*** Source material ***
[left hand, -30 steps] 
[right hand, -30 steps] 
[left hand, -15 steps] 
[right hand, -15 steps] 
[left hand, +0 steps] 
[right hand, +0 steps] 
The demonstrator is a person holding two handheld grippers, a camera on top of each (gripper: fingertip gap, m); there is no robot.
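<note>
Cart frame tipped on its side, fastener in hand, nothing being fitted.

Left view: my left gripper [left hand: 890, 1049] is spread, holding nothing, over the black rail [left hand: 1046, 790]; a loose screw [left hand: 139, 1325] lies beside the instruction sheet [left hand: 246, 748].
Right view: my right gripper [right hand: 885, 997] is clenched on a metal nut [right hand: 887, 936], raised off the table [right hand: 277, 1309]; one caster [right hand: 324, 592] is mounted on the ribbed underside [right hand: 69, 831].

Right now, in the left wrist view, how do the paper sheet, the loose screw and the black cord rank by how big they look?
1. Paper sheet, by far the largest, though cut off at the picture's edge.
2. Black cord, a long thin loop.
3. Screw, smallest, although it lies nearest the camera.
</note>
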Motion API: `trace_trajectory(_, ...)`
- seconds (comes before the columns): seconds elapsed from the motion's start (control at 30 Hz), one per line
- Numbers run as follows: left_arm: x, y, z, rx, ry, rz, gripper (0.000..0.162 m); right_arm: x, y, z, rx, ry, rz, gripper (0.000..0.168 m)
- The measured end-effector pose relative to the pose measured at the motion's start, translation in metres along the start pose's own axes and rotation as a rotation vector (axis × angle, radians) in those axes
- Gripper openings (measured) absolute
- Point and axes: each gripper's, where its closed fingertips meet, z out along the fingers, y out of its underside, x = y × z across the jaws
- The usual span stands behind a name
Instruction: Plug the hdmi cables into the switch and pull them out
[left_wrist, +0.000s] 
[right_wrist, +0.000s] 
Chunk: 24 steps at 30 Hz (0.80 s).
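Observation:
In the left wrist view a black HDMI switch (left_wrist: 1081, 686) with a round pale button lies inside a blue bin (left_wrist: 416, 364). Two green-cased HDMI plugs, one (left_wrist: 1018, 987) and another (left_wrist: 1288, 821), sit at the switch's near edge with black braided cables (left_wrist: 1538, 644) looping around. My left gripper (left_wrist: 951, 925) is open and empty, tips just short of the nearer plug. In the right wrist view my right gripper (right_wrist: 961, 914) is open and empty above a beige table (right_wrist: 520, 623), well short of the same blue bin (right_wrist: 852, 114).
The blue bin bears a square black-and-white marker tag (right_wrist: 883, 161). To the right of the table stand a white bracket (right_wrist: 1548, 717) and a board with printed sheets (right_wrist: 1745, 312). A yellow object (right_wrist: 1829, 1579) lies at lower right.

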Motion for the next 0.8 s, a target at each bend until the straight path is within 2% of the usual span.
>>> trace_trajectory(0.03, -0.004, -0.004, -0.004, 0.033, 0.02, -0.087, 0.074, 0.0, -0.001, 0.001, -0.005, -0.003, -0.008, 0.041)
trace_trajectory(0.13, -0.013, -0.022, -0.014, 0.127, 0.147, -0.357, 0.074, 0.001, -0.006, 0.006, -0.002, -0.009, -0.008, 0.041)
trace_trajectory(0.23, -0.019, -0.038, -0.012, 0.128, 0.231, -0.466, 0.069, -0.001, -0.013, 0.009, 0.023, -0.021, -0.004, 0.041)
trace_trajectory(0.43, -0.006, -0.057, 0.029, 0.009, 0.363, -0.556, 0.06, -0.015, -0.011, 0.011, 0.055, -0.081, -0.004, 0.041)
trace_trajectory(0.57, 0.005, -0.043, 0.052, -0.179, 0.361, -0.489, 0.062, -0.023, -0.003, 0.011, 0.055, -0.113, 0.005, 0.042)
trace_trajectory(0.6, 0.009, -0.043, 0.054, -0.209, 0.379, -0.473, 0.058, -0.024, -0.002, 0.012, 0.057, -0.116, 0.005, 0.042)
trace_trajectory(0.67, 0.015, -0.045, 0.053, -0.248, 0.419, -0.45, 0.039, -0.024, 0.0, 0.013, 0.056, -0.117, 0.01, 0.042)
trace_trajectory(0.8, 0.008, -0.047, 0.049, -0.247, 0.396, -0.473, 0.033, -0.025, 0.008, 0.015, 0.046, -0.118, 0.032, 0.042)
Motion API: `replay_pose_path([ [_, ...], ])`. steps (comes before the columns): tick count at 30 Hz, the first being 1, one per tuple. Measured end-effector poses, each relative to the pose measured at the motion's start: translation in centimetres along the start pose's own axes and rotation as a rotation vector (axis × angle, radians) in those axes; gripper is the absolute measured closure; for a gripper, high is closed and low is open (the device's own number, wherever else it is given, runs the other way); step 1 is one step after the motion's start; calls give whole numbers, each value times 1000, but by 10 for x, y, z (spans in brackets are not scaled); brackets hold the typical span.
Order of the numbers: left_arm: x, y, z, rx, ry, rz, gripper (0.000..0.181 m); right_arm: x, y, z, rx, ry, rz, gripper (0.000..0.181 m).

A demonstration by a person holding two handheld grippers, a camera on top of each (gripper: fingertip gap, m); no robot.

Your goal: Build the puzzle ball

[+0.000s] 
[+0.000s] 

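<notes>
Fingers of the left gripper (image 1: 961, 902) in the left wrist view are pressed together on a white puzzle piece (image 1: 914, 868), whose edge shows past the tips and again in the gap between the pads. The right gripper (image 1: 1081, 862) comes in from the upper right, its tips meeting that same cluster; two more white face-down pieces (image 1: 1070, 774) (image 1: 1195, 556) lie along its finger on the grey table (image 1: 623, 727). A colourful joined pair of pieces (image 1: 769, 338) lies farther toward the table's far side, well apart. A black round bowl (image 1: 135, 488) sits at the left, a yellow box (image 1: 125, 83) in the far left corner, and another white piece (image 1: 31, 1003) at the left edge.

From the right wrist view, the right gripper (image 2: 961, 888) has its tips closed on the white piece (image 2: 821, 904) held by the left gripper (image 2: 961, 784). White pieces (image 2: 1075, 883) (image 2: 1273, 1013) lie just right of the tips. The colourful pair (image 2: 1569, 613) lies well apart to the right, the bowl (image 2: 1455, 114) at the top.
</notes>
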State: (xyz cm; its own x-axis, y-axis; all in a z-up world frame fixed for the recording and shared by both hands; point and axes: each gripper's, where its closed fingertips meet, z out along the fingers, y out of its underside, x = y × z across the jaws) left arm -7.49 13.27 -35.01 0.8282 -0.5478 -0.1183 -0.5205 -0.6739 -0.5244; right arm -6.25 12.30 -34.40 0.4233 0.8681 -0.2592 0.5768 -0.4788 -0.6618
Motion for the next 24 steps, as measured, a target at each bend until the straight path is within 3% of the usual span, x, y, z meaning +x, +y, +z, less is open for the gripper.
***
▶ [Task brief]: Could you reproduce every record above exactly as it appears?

▶ [Task result]:
[left hand, -30 steps] 
[right hand, -30 steps] 
[left hand, -15 steps] 
[right hand, -15 steps] 
[left hand, +0 steps] 
[right hand, +0 steps] 
The demonstrator is a person holding two handheld grippers, a camera on top of each (gripper: fingertip gap, m); there is no robot.
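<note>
Cart frame tipped on its side, fastener in hand, nothing being fitted.

Left view: my left gripper [left hand: 890, 1049] is spread, holding nothing, over the black rail [left hand: 1046, 790]; a loose screw [left hand: 139, 1325] lies beside the instruction sheet [left hand: 246, 748].
Right view: my right gripper [right hand: 885, 997] is clenched on a metal nut [right hand: 887, 936], raised off the table [right hand: 277, 1309]; one caster [right hand: 324, 592] is mounted on the ribbed underside [right hand: 69, 831].

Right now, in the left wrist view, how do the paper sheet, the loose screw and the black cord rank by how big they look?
1. Paper sheet, by far the largest, though cut off at the picture's edge.
2. Black cord, a long thin loop.
3. Screw, smallest, although it lies nearest the camera.
</note>
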Motion API: `trace_trajectory(_, ...)`
- seconds (comes before the columns): seconds elapsed from the motion's start (control at 30 Hz), one per line
- Numbers run as follows: left_arm: x, y, z, rx, ry, rz, gripper (0.000..0.162 m); right_arm: x, y, z, rx, ry, rz, gripper (0.000..0.168 m)
- The measured end-effector pose relative to the pose measured at the motion's start, translation in metres along the start pose's own axes and rotation as a rotation vector (axis × angle, radians) in those axes
- Gripper openings (measured) absolute
- Point and axes: each gripper's, where its closed fingertips meet, z out along the fingers, y out of its underside, x = y × z across the jaws
- The usual span stands behind a name
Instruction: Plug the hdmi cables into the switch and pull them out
[left_wrist, +0.000s] 
[right_wrist, +0.000s] 
Chunk: 24 steps at 30 Hz (0.80 s).
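Observation:
In the left wrist view a black HDMI switch (left_wrist: 1081, 686) with a round pale button lies inside a blue bin (left_wrist: 416, 364). Two green-cased HDMI plugs, one (left_wrist: 1018, 987) and another (left_wrist: 1288, 821), sit at the switch's near edge with black braided cables (left_wrist: 1538, 644) looping around. My left gripper (left_wrist: 951, 925) is open and empty, tips just short of the nearer plug. In the right wrist view my right gripper (right_wrist: 961, 914) is open and empty above a beige table (right_wrist: 520, 623), well short of the same blue bin (right_wrist: 852, 114).
The blue bin bears a square black-and-white marker tag (right_wrist: 883, 161). To the right of the table stand a white bracket (right_wrist: 1548, 717) and a board with printed sheets (right_wrist: 1745, 312). A yellow object (right_wrist: 1829, 1579) lies at lower right.
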
Motion for the next 0.8 s, a target at each bend until the straight path is within 2% of the usual span.
>>> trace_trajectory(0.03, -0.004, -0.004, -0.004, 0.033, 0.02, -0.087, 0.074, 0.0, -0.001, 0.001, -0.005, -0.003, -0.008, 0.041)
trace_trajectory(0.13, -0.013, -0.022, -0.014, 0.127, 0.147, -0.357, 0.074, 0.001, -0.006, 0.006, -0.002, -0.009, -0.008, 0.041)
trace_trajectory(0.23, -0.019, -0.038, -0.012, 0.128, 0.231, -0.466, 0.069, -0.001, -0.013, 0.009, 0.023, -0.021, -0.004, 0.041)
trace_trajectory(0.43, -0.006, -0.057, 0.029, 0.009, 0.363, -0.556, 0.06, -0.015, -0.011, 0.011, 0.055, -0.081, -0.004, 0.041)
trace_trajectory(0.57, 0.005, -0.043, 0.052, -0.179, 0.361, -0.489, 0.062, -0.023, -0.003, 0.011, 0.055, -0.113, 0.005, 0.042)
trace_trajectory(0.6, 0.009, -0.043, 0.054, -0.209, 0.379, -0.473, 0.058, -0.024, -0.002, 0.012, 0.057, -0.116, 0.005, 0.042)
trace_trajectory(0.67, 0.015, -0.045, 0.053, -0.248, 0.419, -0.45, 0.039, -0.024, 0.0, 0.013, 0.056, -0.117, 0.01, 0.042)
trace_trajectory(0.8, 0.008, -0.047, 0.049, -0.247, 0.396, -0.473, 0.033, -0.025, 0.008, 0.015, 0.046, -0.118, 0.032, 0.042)
Motion API: `replay_pose_path([ [_, ...], ])`. steps (comes before the columns): tick count at 30 Hz, the first being 1, one per tuple. Measured end-effector poses, each relative to the pose measured at the motion's start: translation in centimetres along the start pose's own axes and rotation as a rotation vector (axis × angle, radians) in those axes; gripper is the absolute measured closure; for a gripper, high is closed and low is open (the device's own number, wherever else it is given, runs the other way); step 1 is one step after the motion's start; calls give whole numbers, each value times 1000, but by 10 for x, y, z (spans in brackets are not scaled); brackets hold the typical span.
Order of the numbers: left_arm: x, y, z, rx, ry, rz, gripper (0.000..0.181 m); right_arm: x, y, z, rx, ry, rz, gripper (0.000..0.181 m).

A demonstration by a person holding two handheld grippers, a camera on top of each (gripper: fingertip gap, m); no robot.

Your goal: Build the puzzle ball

[+0.000s] 
[+0.000s] 

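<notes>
Fingers of the left gripper (image 1: 961, 902) in the left wrist view are pressed together on a white puzzle piece (image 1: 914, 868), whose edge shows past the tips and again in the gap between the pads. The right gripper (image 1: 1081, 862) comes in from the upper right, its tips meeting that same cluster; two more white face-down pieces (image 1: 1070, 774) (image 1: 1195, 556) lie along its finger on the grey table (image 1: 623, 727). A colourful joined pair of pieces (image 1: 769, 338) lies farther toward the table's far side, well apart. A black round bowl (image 1: 135, 488) sits at the left, a yellow box (image 1: 125, 83) in the far left corner, and another white piece (image 1: 31, 1003) at the left edge.

From the right wrist view, the right gripper (image 2: 961, 888) has its tips closed on the white piece (image 2: 821, 904) held by the left gripper (image 2: 961, 784). White pieces (image 2: 1075, 883) (image 2: 1273, 1013) lie just right of the tips. The colourful pair (image 2: 1569, 613) lies well apart to the right, the bowl (image 2: 1455, 114) at the top.
</notes>
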State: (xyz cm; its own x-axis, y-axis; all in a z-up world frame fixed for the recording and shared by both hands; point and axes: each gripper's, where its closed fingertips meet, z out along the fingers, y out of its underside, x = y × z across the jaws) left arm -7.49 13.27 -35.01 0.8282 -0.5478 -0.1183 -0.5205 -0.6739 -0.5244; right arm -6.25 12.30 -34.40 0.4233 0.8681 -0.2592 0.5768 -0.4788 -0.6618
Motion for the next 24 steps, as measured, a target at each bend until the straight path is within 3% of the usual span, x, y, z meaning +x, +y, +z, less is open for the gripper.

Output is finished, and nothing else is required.